それは一寸《ちょっと》聞いたところ、極めて簡単明瞭な交通事故であった。
その早朝の三時頃、京浜国道川崎市の東の出外《ではず》れでトラック同志が衝突した。突きかけた方は同県下|子安《こやす》、妹田《いもだ》農場の一|噸積《トンづみ》シボレーの使い古した牛乳|車《トラック》で、衝突と同時に機械と運転台をメチャメチャにした上に、運転手の蟹口才六《かにぐちさいろく》(三十一)は頭蓋骨粉砕、頸骨、左|肋骨《ろっこつ》を打折り即死、助手兼、乳搾夫《ちちしぼり》、山口|猿夫《さるお》(十七)は左脚の大腿部を骨折し人事不省に陥っている。又、突っかけられた方の車は、深川の三徳製材会社用、新着のビック特製二|噸《トン》半|積《づみ》ダブルタイヤで、横浜市外の渋戸《しぶと》材木倉庫から米松《べいまつ》を運搬すべく、交通の少い夜半に同国道を往復していたもので、損害といってはヘッド・ライトと機械を打壊《うちこわ》し、前部右車軸を押し歪《ゆが》めて運転不能に陥り、運転手、戸若市松《とわかいちまつ》(二十九)は硝子《ガラス》の破片による前額部の裂傷、治療一週間を負うて一時失神、同乗の助手と材木仲仕の二人が、顔面や胸部に治療二三週間の打撲傷を負うて、同じく一時失神しただけであった。

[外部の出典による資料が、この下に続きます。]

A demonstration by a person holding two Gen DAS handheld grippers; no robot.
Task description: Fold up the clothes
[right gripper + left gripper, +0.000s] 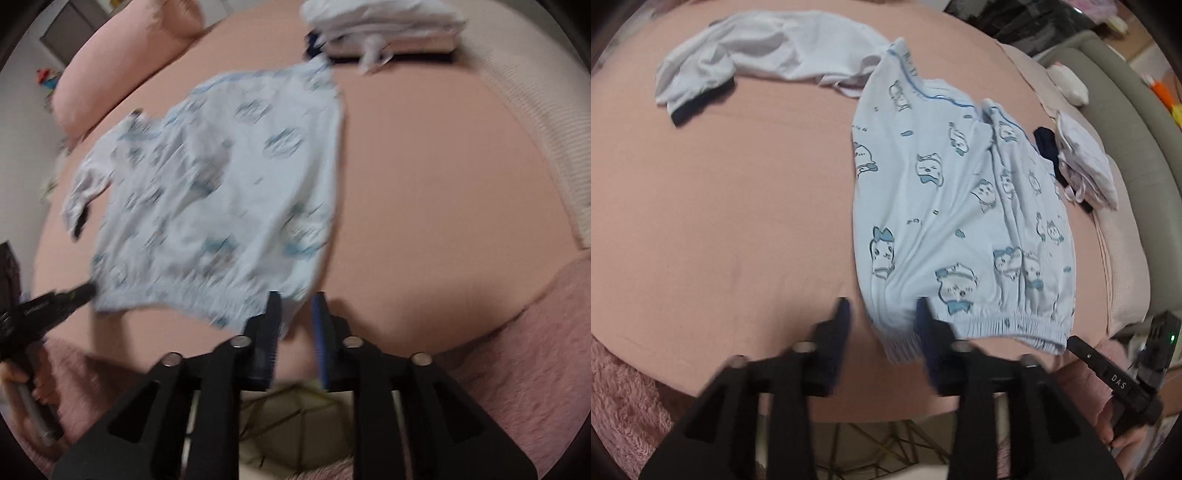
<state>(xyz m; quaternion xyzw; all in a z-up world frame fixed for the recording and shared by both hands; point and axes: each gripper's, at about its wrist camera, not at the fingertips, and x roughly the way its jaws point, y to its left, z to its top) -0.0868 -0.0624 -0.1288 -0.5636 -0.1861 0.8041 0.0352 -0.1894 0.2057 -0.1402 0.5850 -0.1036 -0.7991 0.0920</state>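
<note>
Light blue pyjama trousers with a cartoon print (945, 221) lie on the pink bed sheet (720, 221), folded lengthwise, elastic waistband toward me. My left gripper (882, 306) is open, its jaws astride the waistband's left corner, not closed on it. In the right wrist view, which is blurred by motion, the same trousers (229, 192) lie left of centre. My right gripper (297, 299) is open at the waistband's right corner. Each gripper shows in the other's view: the right one (1115, 376) and the left one (55, 299).
A white garment with a dark cuff (757, 55) lies crumpled at the far left of the bed. Folded pale clothes (1082, 158) and a dark item sit at the right, also seen stacked (388, 26). A pink pillow (122, 62), a grey bed frame (1137, 122), and a fuzzy pink blanket (535, 350) border the sheet.
</note>
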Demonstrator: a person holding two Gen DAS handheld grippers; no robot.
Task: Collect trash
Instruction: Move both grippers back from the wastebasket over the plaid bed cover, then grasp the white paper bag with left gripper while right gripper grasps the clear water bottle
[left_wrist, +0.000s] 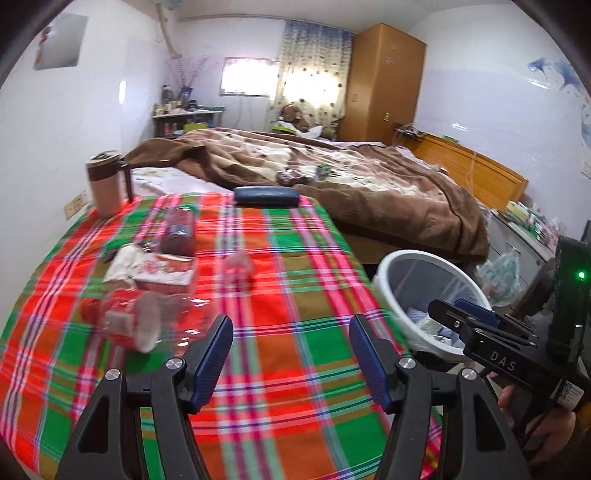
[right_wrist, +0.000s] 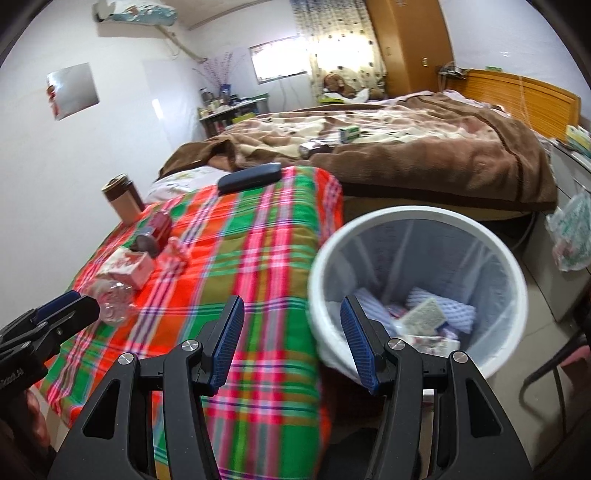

衝突の原因は小型シボレーの牛乳|車《トラック》がヘッド・ライトを消したのに対して、大型ビックの材木トラックの運転手戸若市松が、ヘッド・ライトを消さなかったため、牛乳|車《トラック》の運転手、蟹口が、眼を眩《くら》まされてハンドルを過《あやま》ったらしい事が、その朝になって意識を回復した同乗者、材木仲仕某の言によって判明した……というだけで新聞記者は皆満足して記事を作上《つくりあ》げて帰った……が、しかし若いロイド眼鏡をかけた交通巡査は、記者たちにそう説明しながらも何となく腑に落ちない点があるように思った。